Then there’s the ships and planes to transport them and all of their gear and about forty thousand gallons of fuel to Antarctica and bring them back. By the end they will burn well over their estimated forty thousand gallons of eevil fossil fuels on the expedition, hundreds and hundreds of times what Amundsen used per man … and for what?

They give two answers: charity, and science. They’re looking to raise bucks for charity, perhaps they will, perhaps not. But under that rubric you can justify anything, as if the ends really did justify the means.

And they also claim that there will be valuable scientific measurements taken, although that seems like a bridge too far to me. According again to their web site, their plan is to take elevation measurements and snow samples … be still, my beating heart.

So I don’t buy it at all when Ranulph says:

“The science content of the Expedition is unique, global and genuine. The thought that we will be potentially doing something ground-breaking in man’s attempts to understand climate change is, for me, one of the most exciting and rewarding aspects of The Coldest Journey.”

Sir Ranulph Fiennes OBE

A string of one-off elevations and snow samples taken at a certain place and time are certainly unique, no doubting that.

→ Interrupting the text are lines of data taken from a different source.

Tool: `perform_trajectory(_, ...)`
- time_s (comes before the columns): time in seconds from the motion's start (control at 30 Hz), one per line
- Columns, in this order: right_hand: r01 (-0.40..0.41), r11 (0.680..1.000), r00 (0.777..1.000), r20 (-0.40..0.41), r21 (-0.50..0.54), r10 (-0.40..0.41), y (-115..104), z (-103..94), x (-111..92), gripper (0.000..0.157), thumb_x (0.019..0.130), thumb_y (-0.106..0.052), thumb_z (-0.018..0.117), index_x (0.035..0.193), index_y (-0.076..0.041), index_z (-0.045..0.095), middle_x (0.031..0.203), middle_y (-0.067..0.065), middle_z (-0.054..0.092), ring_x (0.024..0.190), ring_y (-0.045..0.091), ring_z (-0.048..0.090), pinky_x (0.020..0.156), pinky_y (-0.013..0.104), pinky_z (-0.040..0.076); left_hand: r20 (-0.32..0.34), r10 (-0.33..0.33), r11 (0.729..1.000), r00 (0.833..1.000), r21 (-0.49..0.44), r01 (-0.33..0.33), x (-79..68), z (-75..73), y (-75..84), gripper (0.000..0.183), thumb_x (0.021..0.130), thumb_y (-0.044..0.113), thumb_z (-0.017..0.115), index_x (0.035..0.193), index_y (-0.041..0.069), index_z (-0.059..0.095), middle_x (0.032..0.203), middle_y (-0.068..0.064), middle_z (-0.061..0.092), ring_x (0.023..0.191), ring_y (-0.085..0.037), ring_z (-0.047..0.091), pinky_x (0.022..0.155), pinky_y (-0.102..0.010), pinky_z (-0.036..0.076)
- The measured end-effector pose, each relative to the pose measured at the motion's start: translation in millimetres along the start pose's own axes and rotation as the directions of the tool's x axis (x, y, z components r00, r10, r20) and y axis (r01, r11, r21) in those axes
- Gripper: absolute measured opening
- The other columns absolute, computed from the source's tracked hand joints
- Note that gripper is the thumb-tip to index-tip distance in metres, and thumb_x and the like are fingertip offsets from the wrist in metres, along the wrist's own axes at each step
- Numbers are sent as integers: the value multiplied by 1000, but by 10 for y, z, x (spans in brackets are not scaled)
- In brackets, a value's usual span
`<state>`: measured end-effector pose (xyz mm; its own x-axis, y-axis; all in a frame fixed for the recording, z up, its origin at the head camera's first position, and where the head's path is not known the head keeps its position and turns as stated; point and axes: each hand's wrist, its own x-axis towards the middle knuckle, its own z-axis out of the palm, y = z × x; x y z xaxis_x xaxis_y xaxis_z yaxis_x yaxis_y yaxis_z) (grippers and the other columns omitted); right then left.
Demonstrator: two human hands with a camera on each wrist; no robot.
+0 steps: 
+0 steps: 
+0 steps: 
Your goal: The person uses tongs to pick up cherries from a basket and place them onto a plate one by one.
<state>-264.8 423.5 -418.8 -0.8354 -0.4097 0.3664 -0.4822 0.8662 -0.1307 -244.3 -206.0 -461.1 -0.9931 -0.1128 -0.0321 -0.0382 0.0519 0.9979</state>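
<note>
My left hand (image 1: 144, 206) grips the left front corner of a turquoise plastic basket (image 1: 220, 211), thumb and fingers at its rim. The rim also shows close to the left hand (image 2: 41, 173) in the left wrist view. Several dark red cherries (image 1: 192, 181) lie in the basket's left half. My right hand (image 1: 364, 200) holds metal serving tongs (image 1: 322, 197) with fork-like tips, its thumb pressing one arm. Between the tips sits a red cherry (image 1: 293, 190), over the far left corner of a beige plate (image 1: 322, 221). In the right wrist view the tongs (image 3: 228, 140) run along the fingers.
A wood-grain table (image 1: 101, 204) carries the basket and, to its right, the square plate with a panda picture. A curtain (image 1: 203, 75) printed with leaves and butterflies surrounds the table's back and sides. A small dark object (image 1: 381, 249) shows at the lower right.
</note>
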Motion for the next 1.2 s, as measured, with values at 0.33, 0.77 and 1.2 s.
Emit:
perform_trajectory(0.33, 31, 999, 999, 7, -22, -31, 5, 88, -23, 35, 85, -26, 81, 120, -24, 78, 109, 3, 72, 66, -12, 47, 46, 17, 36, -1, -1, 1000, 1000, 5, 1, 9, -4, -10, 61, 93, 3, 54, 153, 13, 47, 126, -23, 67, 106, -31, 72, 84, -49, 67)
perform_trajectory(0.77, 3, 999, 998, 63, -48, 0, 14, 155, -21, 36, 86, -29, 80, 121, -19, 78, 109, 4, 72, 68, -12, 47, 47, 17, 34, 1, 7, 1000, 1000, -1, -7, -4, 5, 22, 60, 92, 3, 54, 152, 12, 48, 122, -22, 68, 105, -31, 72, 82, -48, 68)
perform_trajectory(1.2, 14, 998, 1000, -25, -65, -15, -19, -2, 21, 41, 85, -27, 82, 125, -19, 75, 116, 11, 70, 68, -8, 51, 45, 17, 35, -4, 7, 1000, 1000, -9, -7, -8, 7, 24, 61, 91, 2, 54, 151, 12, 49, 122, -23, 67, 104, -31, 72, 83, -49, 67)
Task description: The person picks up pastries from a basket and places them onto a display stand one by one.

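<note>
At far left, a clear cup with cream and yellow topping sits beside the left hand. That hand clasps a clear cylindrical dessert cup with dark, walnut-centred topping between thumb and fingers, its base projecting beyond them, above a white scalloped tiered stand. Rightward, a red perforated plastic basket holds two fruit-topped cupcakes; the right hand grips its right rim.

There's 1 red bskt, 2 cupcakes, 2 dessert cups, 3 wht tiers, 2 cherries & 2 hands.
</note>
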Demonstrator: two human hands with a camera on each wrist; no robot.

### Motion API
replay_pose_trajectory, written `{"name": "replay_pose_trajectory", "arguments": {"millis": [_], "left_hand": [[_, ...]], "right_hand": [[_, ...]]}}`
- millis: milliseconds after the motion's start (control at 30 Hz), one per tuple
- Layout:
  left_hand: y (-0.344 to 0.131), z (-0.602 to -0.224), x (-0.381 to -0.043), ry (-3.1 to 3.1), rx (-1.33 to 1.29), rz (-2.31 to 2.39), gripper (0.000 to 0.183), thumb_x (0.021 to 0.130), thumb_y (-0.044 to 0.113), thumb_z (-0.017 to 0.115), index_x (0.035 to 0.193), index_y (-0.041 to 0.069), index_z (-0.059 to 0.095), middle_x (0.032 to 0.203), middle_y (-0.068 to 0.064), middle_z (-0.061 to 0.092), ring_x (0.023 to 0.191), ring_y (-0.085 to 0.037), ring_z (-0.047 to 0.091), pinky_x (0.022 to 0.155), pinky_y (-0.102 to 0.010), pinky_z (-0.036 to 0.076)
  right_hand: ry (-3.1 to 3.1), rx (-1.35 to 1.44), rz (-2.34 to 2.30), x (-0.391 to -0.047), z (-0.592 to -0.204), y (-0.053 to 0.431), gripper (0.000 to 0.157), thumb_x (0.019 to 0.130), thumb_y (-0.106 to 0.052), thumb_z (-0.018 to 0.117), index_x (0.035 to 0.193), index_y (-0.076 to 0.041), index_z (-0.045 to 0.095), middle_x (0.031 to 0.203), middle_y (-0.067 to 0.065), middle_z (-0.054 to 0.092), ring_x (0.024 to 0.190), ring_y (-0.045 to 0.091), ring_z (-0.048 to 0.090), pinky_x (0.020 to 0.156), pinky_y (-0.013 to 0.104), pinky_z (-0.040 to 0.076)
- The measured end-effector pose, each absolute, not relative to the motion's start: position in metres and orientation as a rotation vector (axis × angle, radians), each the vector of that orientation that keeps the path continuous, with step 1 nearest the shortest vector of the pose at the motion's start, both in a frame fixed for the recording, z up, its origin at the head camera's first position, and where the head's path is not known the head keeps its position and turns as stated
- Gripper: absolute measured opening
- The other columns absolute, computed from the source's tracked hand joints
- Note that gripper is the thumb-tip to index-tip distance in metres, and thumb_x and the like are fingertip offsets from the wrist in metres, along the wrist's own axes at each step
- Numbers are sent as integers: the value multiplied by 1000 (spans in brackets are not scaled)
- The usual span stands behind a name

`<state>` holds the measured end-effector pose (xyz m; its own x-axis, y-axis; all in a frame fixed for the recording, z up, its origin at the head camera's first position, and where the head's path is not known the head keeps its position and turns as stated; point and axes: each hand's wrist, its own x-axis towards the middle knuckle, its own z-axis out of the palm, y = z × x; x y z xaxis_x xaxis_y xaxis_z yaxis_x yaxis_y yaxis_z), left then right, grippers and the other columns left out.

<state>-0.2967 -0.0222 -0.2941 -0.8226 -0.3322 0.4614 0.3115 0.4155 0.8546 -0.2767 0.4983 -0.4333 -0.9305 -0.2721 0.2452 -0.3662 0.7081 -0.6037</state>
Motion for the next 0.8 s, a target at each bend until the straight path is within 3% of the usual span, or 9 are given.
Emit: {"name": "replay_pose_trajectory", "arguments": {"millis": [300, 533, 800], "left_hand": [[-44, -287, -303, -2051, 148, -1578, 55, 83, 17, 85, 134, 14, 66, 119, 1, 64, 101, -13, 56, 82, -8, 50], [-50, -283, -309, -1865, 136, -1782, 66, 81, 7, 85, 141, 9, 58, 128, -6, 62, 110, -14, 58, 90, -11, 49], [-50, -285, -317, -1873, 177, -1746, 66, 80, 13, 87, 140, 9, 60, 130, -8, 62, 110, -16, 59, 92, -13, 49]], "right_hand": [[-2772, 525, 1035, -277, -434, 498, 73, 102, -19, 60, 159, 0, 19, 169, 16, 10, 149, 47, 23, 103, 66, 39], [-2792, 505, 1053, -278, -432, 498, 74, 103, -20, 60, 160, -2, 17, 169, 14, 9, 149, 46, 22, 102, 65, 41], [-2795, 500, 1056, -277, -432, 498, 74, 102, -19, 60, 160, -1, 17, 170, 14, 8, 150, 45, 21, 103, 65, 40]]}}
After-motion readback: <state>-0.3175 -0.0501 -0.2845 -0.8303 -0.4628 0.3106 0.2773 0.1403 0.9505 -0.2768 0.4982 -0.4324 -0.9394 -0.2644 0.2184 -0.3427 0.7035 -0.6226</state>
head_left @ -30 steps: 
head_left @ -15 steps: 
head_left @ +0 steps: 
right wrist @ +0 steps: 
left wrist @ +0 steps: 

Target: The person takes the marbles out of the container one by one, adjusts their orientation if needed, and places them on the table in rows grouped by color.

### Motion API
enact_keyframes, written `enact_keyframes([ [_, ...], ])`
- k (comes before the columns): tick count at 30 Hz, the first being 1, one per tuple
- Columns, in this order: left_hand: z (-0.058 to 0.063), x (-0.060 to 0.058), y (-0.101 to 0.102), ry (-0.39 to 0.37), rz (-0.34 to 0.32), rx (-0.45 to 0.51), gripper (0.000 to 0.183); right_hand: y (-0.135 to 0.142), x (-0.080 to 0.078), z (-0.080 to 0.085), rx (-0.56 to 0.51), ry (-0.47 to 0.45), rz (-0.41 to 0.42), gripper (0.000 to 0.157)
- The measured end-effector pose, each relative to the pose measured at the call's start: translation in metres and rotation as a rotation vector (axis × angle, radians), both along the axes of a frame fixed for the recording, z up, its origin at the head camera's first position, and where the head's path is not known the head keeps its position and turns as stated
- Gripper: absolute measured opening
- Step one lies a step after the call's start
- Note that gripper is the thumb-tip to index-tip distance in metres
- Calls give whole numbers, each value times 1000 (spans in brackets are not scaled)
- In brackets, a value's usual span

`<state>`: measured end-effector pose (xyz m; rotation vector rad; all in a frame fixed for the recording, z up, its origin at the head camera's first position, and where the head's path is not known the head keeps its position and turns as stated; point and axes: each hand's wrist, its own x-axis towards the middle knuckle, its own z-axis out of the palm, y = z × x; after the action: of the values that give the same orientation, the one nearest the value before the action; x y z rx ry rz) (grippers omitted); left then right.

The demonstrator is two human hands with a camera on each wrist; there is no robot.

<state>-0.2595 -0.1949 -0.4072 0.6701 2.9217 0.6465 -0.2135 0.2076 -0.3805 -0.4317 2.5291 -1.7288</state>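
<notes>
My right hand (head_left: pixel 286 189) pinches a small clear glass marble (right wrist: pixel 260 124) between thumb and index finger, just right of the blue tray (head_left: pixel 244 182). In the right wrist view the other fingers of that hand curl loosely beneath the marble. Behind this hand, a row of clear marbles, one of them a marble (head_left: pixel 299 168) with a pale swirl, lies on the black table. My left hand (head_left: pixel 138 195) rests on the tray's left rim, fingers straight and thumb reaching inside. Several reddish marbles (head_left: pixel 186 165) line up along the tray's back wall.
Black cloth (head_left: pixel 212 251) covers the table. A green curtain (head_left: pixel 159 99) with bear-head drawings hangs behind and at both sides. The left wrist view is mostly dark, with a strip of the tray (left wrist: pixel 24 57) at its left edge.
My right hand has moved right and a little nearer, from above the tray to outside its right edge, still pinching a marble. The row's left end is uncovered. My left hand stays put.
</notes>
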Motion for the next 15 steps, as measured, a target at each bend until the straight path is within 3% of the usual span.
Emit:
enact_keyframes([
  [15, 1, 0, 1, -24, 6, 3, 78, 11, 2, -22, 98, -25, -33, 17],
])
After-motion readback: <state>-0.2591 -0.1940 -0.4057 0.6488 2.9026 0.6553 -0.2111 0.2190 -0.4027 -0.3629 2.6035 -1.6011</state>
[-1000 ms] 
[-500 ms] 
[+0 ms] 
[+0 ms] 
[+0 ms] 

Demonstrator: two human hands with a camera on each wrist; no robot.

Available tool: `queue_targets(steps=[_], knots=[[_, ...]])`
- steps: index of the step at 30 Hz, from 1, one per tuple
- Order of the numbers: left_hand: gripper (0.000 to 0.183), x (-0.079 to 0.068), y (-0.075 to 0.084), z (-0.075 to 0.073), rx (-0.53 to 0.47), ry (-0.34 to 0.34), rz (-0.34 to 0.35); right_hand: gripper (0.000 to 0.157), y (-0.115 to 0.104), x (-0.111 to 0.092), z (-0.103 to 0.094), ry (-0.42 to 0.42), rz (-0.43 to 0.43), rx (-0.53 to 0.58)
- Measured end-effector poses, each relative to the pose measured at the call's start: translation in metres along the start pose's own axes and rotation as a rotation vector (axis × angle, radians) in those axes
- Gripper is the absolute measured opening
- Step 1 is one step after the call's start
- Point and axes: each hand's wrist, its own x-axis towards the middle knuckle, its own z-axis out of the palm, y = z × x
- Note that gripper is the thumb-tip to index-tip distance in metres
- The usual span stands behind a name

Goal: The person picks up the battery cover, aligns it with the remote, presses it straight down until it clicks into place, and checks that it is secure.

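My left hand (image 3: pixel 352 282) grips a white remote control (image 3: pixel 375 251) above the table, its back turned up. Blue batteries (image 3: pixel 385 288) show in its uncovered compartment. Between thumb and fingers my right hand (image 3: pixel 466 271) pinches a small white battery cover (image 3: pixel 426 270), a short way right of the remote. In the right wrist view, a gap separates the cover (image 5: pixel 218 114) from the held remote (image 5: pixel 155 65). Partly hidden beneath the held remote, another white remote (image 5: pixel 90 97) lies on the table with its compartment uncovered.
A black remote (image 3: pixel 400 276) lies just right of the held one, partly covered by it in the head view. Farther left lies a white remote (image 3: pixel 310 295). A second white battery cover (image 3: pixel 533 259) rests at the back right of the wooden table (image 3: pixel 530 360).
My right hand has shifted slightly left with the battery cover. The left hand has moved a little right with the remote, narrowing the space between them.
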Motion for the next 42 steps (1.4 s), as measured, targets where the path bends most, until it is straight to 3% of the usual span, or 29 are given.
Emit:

And I suppose they’re genuine, in that they are real samples and elevations.

But “global”? “Ground-breaking”?? Don’t make me laugh. It’s a paltry handful of observations in one of the most atypical places on the planet. In the world of climate science, that’s neither global nor ground-breaking.

Here’s my problem. I have no difficulty with someone burning thousands and thousands and thousands of gallons of fuel on a dangerous publicity stunt. That’s their business, and I wish them well. I have no problem with CO2.

But my goodness, if you’re going to do that, if you plan to burn huge quantities of fossil fuels doing something totally un-necessary just because it’s there, then don’t lecture me about climate change!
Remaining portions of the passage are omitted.